> ACTION ITEM
Copy the entries below verbatim, omitting any pictures they contain.

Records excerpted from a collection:

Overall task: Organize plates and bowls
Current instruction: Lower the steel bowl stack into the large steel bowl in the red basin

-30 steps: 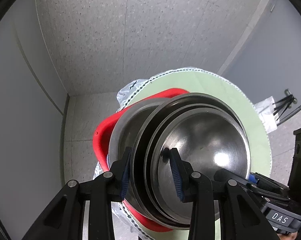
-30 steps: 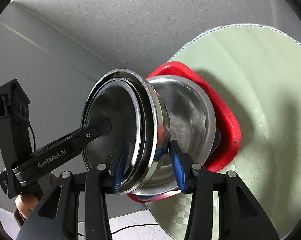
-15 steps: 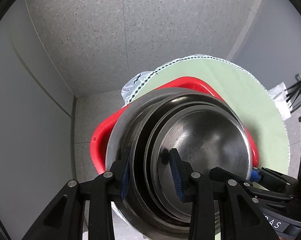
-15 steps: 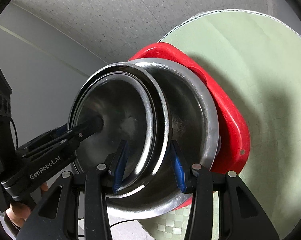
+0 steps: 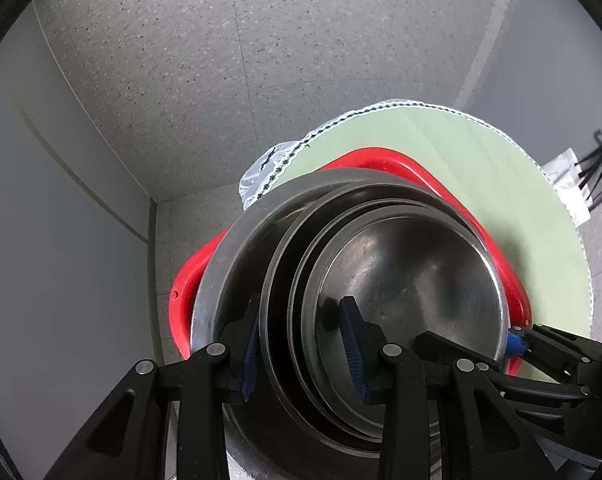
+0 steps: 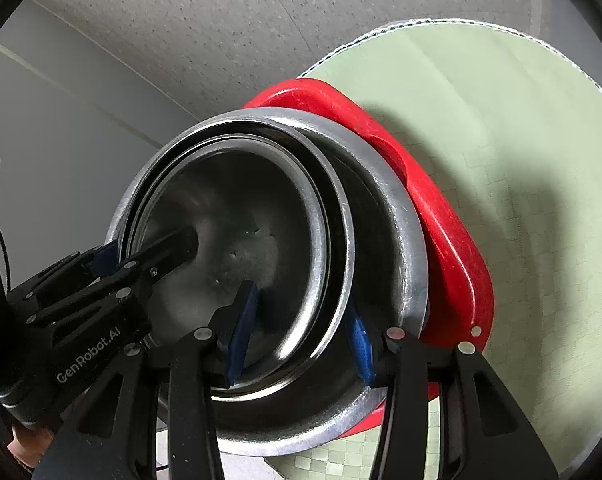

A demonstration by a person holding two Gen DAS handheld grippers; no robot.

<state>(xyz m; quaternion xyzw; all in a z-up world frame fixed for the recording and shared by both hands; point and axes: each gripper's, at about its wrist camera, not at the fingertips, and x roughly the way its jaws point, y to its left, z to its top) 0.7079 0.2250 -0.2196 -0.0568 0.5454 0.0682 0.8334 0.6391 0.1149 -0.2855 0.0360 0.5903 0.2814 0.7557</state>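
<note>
Left gripper (image 5: 301, 344) and right gripper (image 6: 299, 326) jaws clamp nested steel bowls (image 5: 401, 292); lower level into big bowl (image 6: 401, 248) over red tub (image 6: 453, 232), release together.

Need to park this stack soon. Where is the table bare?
Bare green cloth runs between the red tray and the table's far, stitched edge. The tray itself is crowded, filled by the big bowl and the nested bowls both grippers hold.

both hand-held grippers (image 5: 301, 344) (image 6: 301, 324) clamped, facing inward
</note>
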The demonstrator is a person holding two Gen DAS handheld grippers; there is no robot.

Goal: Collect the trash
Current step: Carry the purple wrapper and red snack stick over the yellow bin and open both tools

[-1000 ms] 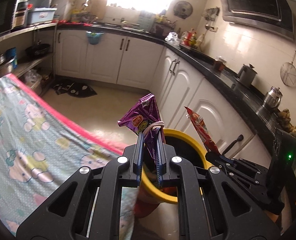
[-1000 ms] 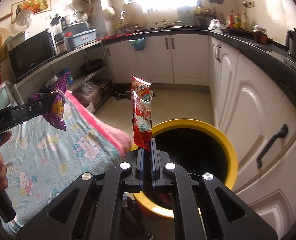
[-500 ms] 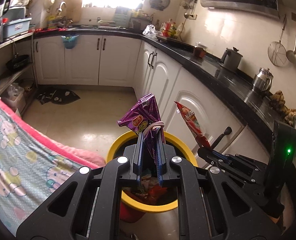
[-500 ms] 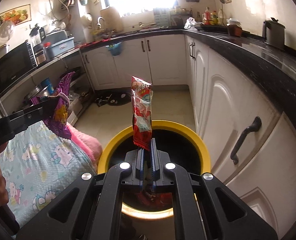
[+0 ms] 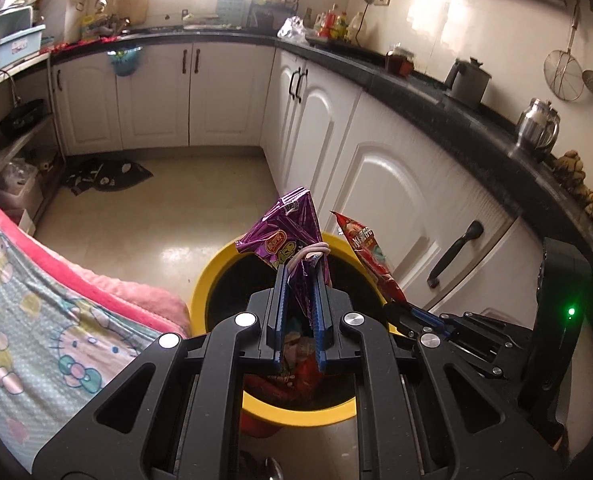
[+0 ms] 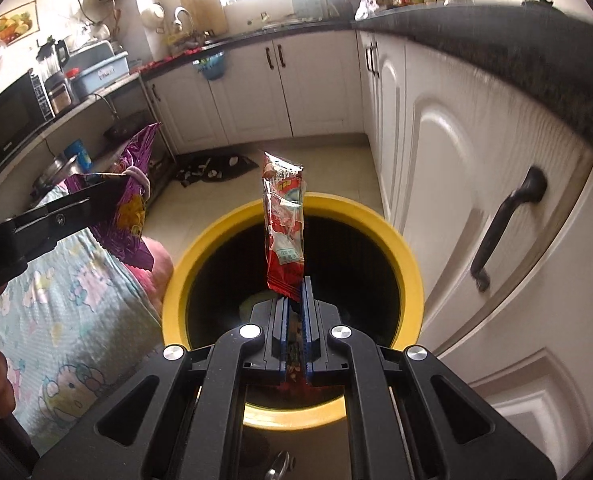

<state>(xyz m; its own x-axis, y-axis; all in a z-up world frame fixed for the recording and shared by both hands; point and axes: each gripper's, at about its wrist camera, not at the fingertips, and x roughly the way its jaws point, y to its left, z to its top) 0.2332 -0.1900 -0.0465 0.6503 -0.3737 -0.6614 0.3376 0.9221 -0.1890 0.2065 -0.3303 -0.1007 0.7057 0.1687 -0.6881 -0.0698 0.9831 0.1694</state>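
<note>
My left gripper [image 5: 299, 270] is shut on a purple snack wrapper [image 5: 284, 236] and holds it over the yellow-rimmed trash bin [image 5: 212, 280]. My right gripper [image 6: 295, 284] is shut on a red snack wrapper [image 6: 283, 216] and holds it upright over the same bin [image 6: 408, 264]. The red wrapper [image 5: 366, 252] and right gripper show at the right of the left wrist view. The purple wrapper [image 6: 130, 200] and left gripper show at the left of the right wrist view. Other trash lies inside the bin.
A table with a Hello Kitty cloth [image 5: 24, 320] and pink edge stands left of the bin. White cabinets [image 5: 392, 200] with a black handle [image 6: 504, 224] stand close to the right under a dark countertop. A dark mat [image 5: 108, 174] lies on the floor ahead.
Both grippers have swung from the table's edge to above the bin, each still holding its wrapper. The bin opening now sits right under both.
</note>
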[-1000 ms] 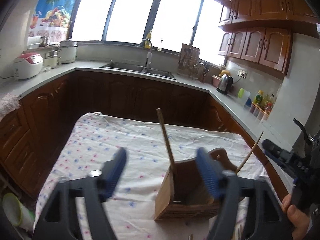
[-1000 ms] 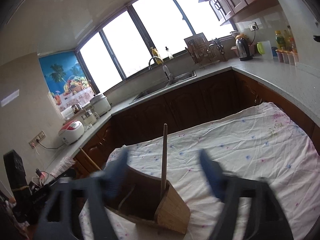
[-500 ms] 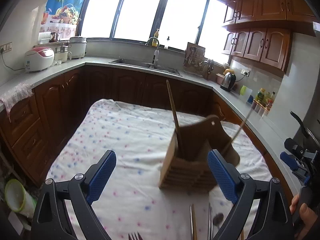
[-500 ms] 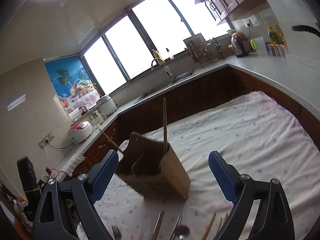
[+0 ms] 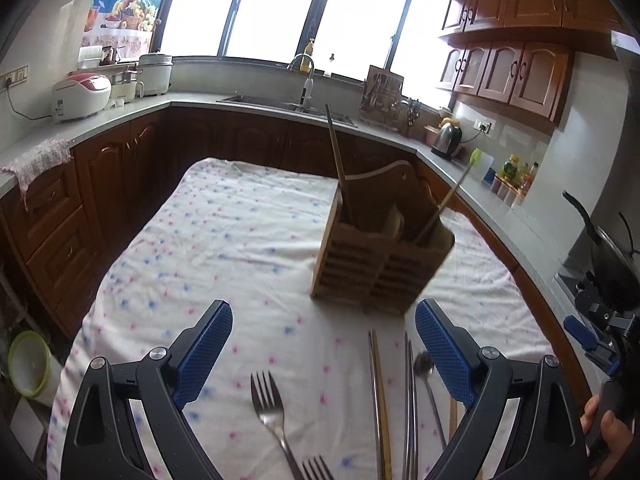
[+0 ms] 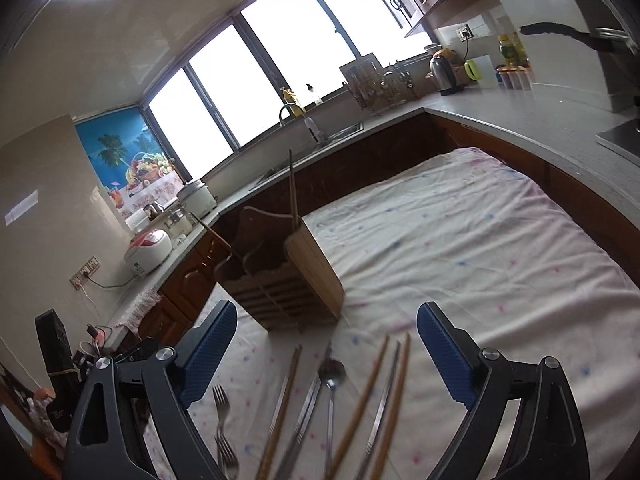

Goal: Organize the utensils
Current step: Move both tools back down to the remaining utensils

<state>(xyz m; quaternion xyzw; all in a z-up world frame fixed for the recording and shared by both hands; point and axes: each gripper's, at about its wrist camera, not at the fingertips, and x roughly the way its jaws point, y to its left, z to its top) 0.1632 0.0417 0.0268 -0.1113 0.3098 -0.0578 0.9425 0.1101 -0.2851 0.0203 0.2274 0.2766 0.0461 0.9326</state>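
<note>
A kitchen of dark wooden cabinets and grey counters runs under a wide bright window, and in the middle stands a table under a white cloth dotted with pink and blue (image 5: 224,240). Toward the far right of that cloth sits the slatted wooden utensil holder with a tall arched back (image 5: 380,264), the landmark for everything else.

Judging by what lies where, the sorting has barely begun. Two thin wooden sticks (image 5: 338,168) already stand in the holder, one at each end, and a pale wooden piece shows inside between them. The rest is loose on the cloth on the near side of the holder: two silver metal forks (image 5: 272,416) to the near left, a silver metal spoon (image 6: 331,372) straight in front, and several long chopsticks, some wooden and some metal (image 6: 370,396), fanned out beside the spoon. All of these are left to place.

The left gripper (image 5: 324,354), black with blue ribbed pads, is held low over the near cloth, tilted down toward the holder; its jaws have just been opening and stand wide, with nothing between them, the forks and chopsticks lying beneath. The right gripper (image 6: 326,354) is held alike on the holder's near side, rolled a little, jaws spread wide and empty above the spoon and chopsticks. Part of the person's hand (image 5: 604,436) shows at the right edge of the left wrist view.
</note>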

> EXERCISE OUTPUT
Overall task: Organize plates and bowls
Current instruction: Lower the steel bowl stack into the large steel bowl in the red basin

-30 steps: 
-30 steps: 
-15 steps: 
-15 steps: 
+0 steps: 
+0 steps: 

A demonstration by a person holding two Gen DAS handheld grippers; no robot.

<state>(xyz m; quaternion xyzw; all in a z-up world frame fixed for the recording and shared by both hands; point and axes: each gripper's, at about its wrist camera, not at the fingertips, and x roughly the way its jaws point, y to its left, z to its top) 0.7079 0.2250 -0.2196 -0.0568 0.5454 0.0682 0.8334 0.6391 0.1149 -0.2855 0.0360 0.5903 0.2814 0.7557</state>
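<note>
Left gripper (image 5: 301, 344) and right gripper (image 6: 299, 326) jaws clamp nested steel bowls (image 5: 401, 292); lower level into big bowl (image 6: 401, 248) over red tub (image 6: 453, 232), release together.

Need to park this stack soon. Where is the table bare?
Bare green cloth runs between the red tray and the table's far, stitched edge. The tray itself is crowded, filled by the big bowl and the nested bowls both grippers hold.

both hand-held grippers (image 5: 301, 344) (image 6: 301, 324) clamped, facing inward
</note>
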The demonstrator is a person holding two Gen DAS handheld grippers; there is no robot.

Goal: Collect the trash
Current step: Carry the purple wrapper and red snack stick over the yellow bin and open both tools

[-1000 ms] 
[-1000 ms] 
[-500 ms] 
[-500 ms] 
[+0 ms] 
[+0 ms] 

<state>(xyz m; its own x-axis, y-axis; all in a z-up world frame fixed for the recording and shared by both hands; point and axes: each gripper's, at about its wrist camera, not at the fingertips, and x roughly the way its jaws point, y to its left, z to its top) 0.2332 -0.1900 -0.0465 0.6503 -0.3737 -0.6614 0.3376 0.9221 -0.1890 0.2065 -0.3303 -0.1007 0.7057 0.1687 -0.6881 -0.0698 0.9831 0.1694</state>
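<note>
My left gripper [image 5: 299, 270] is shut on a purple snack wrapper [image 5: 284, 236] and holds it over the yellow-rimmed trash bin [image 5: 212, 280]. My right gripper [image 6: 295, 284] is shut on a red snack wrapper [image 6: 283, 216] and holds it upright over the same bin [image 6: 408, 264]. The red wrapper [image 5: 366, 252] and right gripper show at the right of the left wrist view. The purple wrapper [image 6: 130, 200] and left gripper show at the left of the right wrist view. Other trash lies inside the bin.
A table with a Hello Kitty cloth [image 5: 24, 320] and pink edge stands left of the bin. White cabinets [image 5: 392, 200] with a black handle [image 6: 504, 224] stand close to the right under a dark countertop. A dark mat [image 5: 108, 174] lies on the floor ahead.
Both grippers have swung from the table's edge to above the bin, each still holding its wrapper. The bin opening now sits right under both.
</note>
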[-1000 ms] 
[-1000 ms] 
[-500 ms] 
[-500 ms] 
[+0 ms] 
[+0 ms] 

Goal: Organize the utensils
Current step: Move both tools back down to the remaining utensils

<state>(xyz m; quaternion xyzw; all in a z-up world frame fixed for the recording and shared by both hands; point and axes: each gripper's, at about its wrist camera, not at the fingertips, and x roughly the way its jaws point, y to its left, z to its top) 0.1632 0.0417 0.0268 -0.1113 0.3098 -0.0578 0.9425 0.1101 -0.2851 0.0203 0.2274 0.2766 0.0461 0.9326</state>
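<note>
A kitchen of dark wooden cabinets and grey counters runs under a wide bright window, and in the middle stands a table under a white cloth dotted with pink and blue (image 5: 224,240). Toward the far right of that cloth sits the slatted wooden utensil holder with a tall arched back (image 5: 380,264), the landmark for everything else.

Judging by what lies where, the sorting has barely begun. Two thin wooden sticks (image 5: 338,168) already stand in the holder, one at each end, and a pale wooden piece shows inside between them. The rest is loose on the cloth on the near side of the holder: two silver metal forks (image 5: 272,416) to the near left, a silver metal spoon (image 6: 331,372) straight in front, and several long chopsticks, some wooden and some metal (image 6: 370,396), fanned out beside the spoon. All of these are left to place.

The left gripper (image 5: 324,354), black with blue ribbed pads, is held low over the near cloth, tilted down toward the holder; its jaws have just been opening and stand wide, with nothing between them, the forks and chopsticks lying beneath. The right gripper (image 6: 326,354) is held alike on the holder's near side, rolled a little, jaws spread wide and empty above the spoon and chopsticks. Part of the person's hand (image 5: 604,436) shows at the right edge of the left wrist view.
</note>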

No further output is needed.